At stake is a fundamental principle: should professional work, undertaken years before public appointment, be weaponised to undermine independent institutions? If the answer is yes, then Nigeria risks dismantling the very foundations of competence, fairness, and intellectual freedom upon which democratic governance rests.
The controversy centres on a legal brief authored by Prof. Amupitan in 2020, long before his appointment as INEC Chairman. The brief, commissioned by international organisations, was a professional legal analysis of allegations of mass violence in Nigeria. As a Senior Advocate of Nigeria and constitutional lawyer, Prof. Amupitan was well within his professional remit to offer expert opinion on a matter of international legal concern.

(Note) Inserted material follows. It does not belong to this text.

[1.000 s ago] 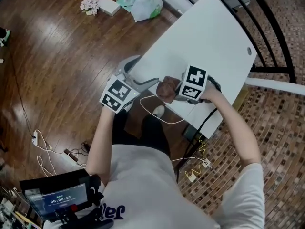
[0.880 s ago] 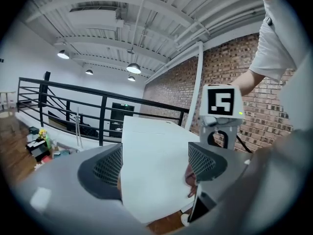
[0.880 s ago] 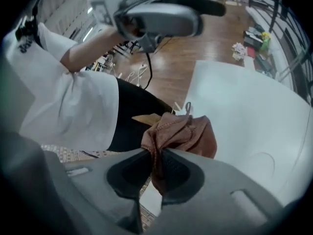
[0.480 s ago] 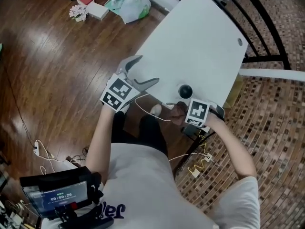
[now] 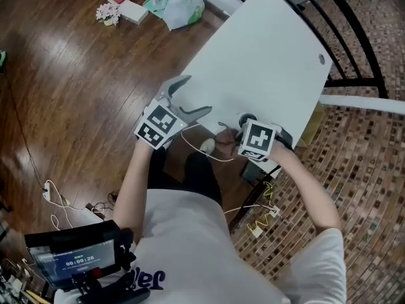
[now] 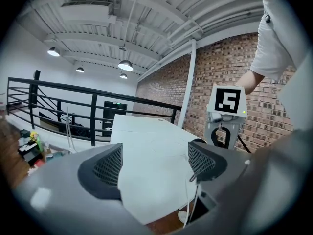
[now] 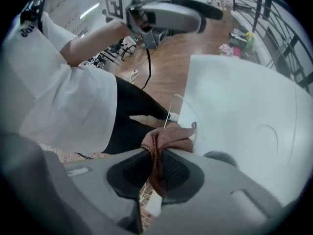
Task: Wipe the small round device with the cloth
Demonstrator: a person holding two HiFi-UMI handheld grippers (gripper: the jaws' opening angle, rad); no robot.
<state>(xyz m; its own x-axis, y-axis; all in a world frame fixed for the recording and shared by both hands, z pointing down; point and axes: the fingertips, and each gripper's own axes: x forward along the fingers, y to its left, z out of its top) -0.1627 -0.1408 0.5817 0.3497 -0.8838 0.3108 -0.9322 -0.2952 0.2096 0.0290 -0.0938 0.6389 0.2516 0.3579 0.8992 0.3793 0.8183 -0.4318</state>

Lawyers, academics, and policy experts routinely produce work that interrogates difficult, even uncomfortable realities. Such work does not automatically translate into personal belief, religious prejudice, or political intent. To argue otherwise is to misunderstand the nature of professional service and to punish intellectual honesty.
If legal opinions are retrospectively criminalised or politicised, then Nigeria sends a chilling message to its best minds: think carefully before you speak truth to power or engage global discourse.
Prof. Amupitan’s appointment was not accidental, nor was it cosmetic. INEC is a constitutionally driven institution whose effectiveness depends on deep legal knowledge, respect for due process, and institutional independence. Prof. Amupitan brings to the office:
Profound expertise in constitutional and electoral law
Years of experience in legal scholarship and public policy analysis
A reputation for intellectual rigour and independence, essential for an electoral umpire
Nigeria does not need a populist at the helm of INEC; it needs a jurist who understands the Constitution, electoral jurisprudence, and the delicate balance between law, politics, and national stability. On these counts, Prof. Amupitan is eminently qualified.
In a constitutional democracy, public officials are entitled to the presumption of good faith until evidence proves otherwise. Since assuming office, Prof. Amupitan has not been accused of electoral malpractice, partisan conduct, or abuse of power. No court has indicted him. No credible evidence has been presented showing bias in the discharge of his duties.
To demand his removal based on conjecture or past professional work is not only unfair—it is dangerous. It lowers the threshold for institutional sabotage and replaces due process with pressure politics.
Ironically, MURIC’s position does more harm than good to the Muslim community it claims to defend. By suggesting that critique of banditry or terrorism is an attack on Islam, the organisation inadvertently projects criminal behaviour onto an entire religious group.
Banditry, insurgency, and terrorism are crimes, not articles of faith. Millions of Nigerian Muslims are victims of insecurity themselves and have no affiliation with violent groups. Any narrative that blurs this distinction reinforces stereotypes and undermines interfaith harmony.
Advocacy should protect communities, not entangle them in criminality by implication.
INEC’s credibility is too important to be subjected to religious or sectional pressure. Once faith-based organisations begin to demand the removal of electoral officials without evidence of misconduct, Nigeria steps onto a slippery slope—one where elections become hostage to religious suspicion rather than constitutional order.
Civil society has a right to speak. But that right must be exercised responsibly, especially when national institutions are involved.
Let INEC Work
Nigeria stands at a sensitive democratic juncture. What the country needs is a calm, focused electoral commission allowed to prepare for credible elections—not a distracted leadership fighting off speculative allegations.
Prof. Joash Amupitan should be allowed to do the job he was appointed to do. He should be judged by his actions in office, not by professional work undertaken years earlier. Anything less undermines fairness, weakens institutions, and politicises religion in ways Nigeria can ill afford.
In defending due process and professional integrity today, Nigeria protects its democracy tomorrow.